Task item:
The lines to copy run from the one containing "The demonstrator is" through the last line of the listing; copy them exactly and nothing more.

Raw data:
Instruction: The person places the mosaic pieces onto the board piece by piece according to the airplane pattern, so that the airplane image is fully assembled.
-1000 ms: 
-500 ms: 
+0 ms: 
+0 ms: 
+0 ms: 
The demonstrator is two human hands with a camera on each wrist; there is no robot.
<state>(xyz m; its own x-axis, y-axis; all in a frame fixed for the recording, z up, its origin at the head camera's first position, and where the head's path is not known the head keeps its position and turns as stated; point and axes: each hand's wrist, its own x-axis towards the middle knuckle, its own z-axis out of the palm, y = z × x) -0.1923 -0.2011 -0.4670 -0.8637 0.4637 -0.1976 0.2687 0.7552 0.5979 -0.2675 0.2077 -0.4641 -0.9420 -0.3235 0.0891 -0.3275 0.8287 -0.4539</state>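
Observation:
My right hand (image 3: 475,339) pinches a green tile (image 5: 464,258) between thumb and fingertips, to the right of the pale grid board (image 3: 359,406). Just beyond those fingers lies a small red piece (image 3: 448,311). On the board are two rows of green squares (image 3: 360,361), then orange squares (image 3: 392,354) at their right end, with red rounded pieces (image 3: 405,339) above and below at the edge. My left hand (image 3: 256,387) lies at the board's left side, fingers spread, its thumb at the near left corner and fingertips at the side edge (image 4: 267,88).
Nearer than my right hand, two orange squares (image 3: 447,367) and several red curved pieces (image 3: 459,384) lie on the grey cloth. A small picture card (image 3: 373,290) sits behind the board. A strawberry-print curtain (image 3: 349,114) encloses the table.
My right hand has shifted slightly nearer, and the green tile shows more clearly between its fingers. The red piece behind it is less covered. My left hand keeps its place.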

Your response:
The demonstrator is two human hands with a camera on each wrist; there is no robot.
<state>(xyz m; its own x-axis, y-axis; all in a frame fixed for the recording, z up, its origin at the head camera's first position, and where the head's path is not known the head keeps its position and turns as stated; point and axes: each hand's wrist, its own x-axis towards the middle knuckle, its own z-axis out of the palm, y = z × x) -0.1923 -0.2011 -0.4670 -0.8637 0.4637 -0.1976 0.2687 0.7552 0.5979 -0.2675 0.2077 -0.4641 -0.9420 -0.3235 0.0891 -0.3275 0.8287 -0.4539</state>
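Observation:
My right hand (image 3: 475,339) pinches a green tile (image 5: 464,258) between thumb and fingertips, to the right of the pale grid board (image 3: 359,406). Just beyond those fingers lies a small red piece (image 3: 448,311). On the board are two rows of green squares (image 3: 360,361), then orange squares (image 3: 392,354) at their right end, with red rounded pieces (image 3: 405,339) above and below at the edge. My left hand (image 3: 256,387) lies at the board's left side, fingers spread, its thumb at the near left corner and fingertips at the side edge (image 4: 267,88).
Nearer than my right hand, two orange squares (image 3: 447,367) and several red curved pieces (image 3: 459,384) lie on the grey cloth. A small picture card (image 3: 373,290) sits behind the board. A strawberry-print curtain (image 3: 349,114) encloses the table.
My right hand has shifted slightly nearer, and the green tile shows more clearly between its fingers. The red piece behind it is less covered. My left hand keeps its place.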

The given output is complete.